Some participants were more upbeat about the summit's chances.

Swedish Prime Minister Goeran Persson, asked if a deal was possible, said: "Yes I do," adding: "It's not only about Spain and Poland, it's about Germany," which he noted was a key force in the foundation of the European Union.

In what could be a significant factor, Polish President Aleksander Kwasniewski said in Warsaw that his country Poland must avoid using its veto at the EU summit.

"We must avoid a veto, which would be a pure and simple denial. We must rather present our arguments and look for a compromise over time," he said.

German Chancellor Gerhard Schroeder meanwhile warned: "We want a constitution, but this constitution must have substance.

Spanish Prime Minister

The Independent, however, put it in blain English. “As Europe's leaders arrived in Brussels last night (Thursday night) for their most difficult negotiations for years, the air was thick with threat and counter-threat. But there was agreement on one thing: Europe faces a long-delayed moment of truth.
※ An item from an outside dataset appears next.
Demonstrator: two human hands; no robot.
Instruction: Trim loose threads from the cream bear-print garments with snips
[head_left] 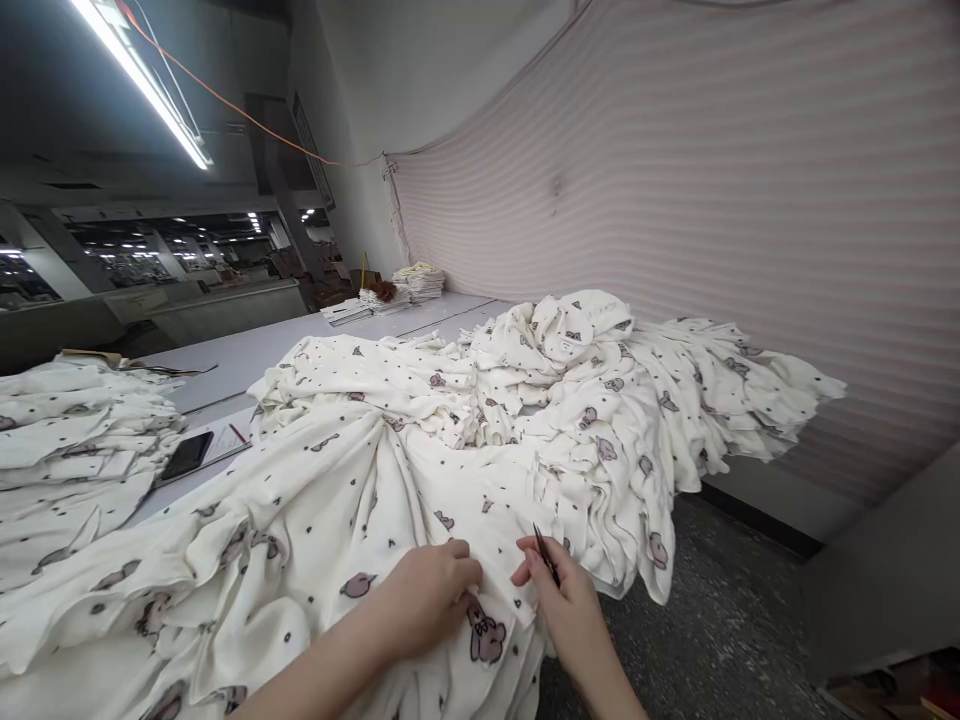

“At stake is not just the text of the European Union's first ever constitution but the future of a continent. Can it forge ahead together or will the EU split again, as it did so bitterly over war in Iraq? This morning the leaders of the EU's 15 present and 10 future member states find themselves staring over the precipice.”

Outside the summit, ordinary Europeans appear to have little idea of the complex issues at the Brussels talks, according to the BBC.

“In Paris, people interviewed by the BBC's World Today program either said they had "no idea" or hoped it would be a "constitution like the French one with liberty, fraternity and peace in the world".

“An interviewee in Vienna said he had "heard a lot, of course, but nothing special".

“In Britain, concerns over creeping constitutional powers coming out of Brussels has turned into outright hostility to the EU, the BBC's Mike Sanders reports, and only one in four Britons now supports the organization in opinion polls.”

After nearly two years of haggling, the crux of the disagreement boils down to just one crucial issue - national voting rights within a bloc that will have 450 million inhabitants.

On the eve of the talks, warnings that it might fail multiplied, with Schroeder indicating the EU might have to delay its efforts because of the voting row, centered on Spain and Poland.

The key sticking point is expected to be the refusal by Spain and Poland to surrender the generous voting rights they secured at an EU summit in Nice in 2000.

Under the Nice Treaty, Madrid and Warsaw won the right to have 27 votes each in EU decision-making, just two votes fewer than Germany, which is twice their size in population terms.

But the EU's draft constitution, hammered out over 17 months, reduces their voting rights and thus the power they will wield within the bloc.

The text says EU decisions will in future need a "double majority" to be approved. That means proposals will require the support of half the EU states, who together represent at least 60 percent of the population.